Friday's requires tipped workers to arrive at work well before the start of customer service and to stay at work after the restaurant closes without receiving the minimum wages and overtime to which they are entitled, according to the suit filed by four former TGI Friday's workers from the New York metro area and Fredricksburg, Va.
"It is shameful for a big company to pay hard-working, low-wage restaurant workers less than they earned," says Justin M. Swartz, lead attorney for the firm Outten & Golden LLP.
While Swartz declined to specify a dollar amount for the lawsuit, he did state it's in the "million of dollars."
The lawsuit, which alleges violations of the federal Fair Labor Standards Act and the New York Labor Law against TGI Friday's and its parent company Carlson Restaurants, was filed on April 17, in New York federal court. It represents current and former servers, bussers, bartenders, hosts and other tipped workers at the chain that has about 540 domestic locations and 17,700 U.S. employees.
In response to the plaintiffs' claims, Friday's said in a statement e-mailed to USA TODAY: "TGI Fridays is aware of the claims being brought against the company.

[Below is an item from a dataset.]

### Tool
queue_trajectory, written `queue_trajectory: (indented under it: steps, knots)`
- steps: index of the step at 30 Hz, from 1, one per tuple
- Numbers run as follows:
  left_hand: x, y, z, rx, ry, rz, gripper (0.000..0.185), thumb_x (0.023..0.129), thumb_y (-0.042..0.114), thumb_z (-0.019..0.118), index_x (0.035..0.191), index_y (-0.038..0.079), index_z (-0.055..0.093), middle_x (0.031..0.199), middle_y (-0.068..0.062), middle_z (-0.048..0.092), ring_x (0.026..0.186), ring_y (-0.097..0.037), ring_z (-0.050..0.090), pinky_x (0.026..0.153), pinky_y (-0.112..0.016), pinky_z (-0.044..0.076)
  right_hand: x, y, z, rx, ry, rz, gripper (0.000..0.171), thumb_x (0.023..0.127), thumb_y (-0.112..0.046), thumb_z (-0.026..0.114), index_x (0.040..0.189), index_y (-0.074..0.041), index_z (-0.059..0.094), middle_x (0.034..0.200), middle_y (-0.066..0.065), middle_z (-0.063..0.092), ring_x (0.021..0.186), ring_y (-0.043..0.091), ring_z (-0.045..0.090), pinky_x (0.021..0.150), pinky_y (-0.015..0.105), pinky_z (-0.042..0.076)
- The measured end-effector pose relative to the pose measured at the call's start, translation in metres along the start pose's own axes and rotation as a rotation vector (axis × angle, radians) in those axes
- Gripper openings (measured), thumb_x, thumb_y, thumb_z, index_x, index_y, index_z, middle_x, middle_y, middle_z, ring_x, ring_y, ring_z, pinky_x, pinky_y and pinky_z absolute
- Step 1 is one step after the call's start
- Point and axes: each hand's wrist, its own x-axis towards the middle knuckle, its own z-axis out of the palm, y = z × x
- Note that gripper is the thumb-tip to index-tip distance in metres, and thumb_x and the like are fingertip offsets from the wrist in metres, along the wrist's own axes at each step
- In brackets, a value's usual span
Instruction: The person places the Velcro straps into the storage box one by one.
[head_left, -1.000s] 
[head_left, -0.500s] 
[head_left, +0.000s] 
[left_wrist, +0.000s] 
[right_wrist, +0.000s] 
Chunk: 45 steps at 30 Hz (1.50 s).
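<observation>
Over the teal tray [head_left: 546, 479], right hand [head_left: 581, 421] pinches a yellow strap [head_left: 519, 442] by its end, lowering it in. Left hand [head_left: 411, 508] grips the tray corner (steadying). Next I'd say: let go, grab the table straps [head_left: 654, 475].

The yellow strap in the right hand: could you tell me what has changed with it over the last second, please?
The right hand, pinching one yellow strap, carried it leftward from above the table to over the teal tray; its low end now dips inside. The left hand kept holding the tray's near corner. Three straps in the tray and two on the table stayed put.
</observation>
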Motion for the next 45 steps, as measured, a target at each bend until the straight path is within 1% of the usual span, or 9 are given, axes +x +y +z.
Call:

The company takes matters like these seriously and is currently assessing the situation to determine the facts.
"Beyond that, it is company policy not to comment on ongoing or pending litigation," said the statement, via Quinton Crenshaw, senior director of communications at TGI Fridays.
The lawsuit also accuses restaurant management of using a centralized time-keeping system to "shave" hours from employee time records and allowing employees to work "off-the-clock" performing non-tip producing side work including cleaning the restaurant and preparing food in bulk for customers.
The lawsuit seeks to recover minimum wages, overtime compensation, misappropriated tips, unlawful deductions and other wages from current and former Friday's workers.
"We believe employees at many hundreds of TGI Friday's restaurants were affected by the company's practices," says Brian Schaffer, an attorney at Fitapelli & Schaffer, which also represents the employees. "We allege the labor violations occurred through manipulation of the restaurant chain's sophisticated timekeeping system, which is capable of tracking multiple job codes for different work assignment, and pressure by restaurant managers."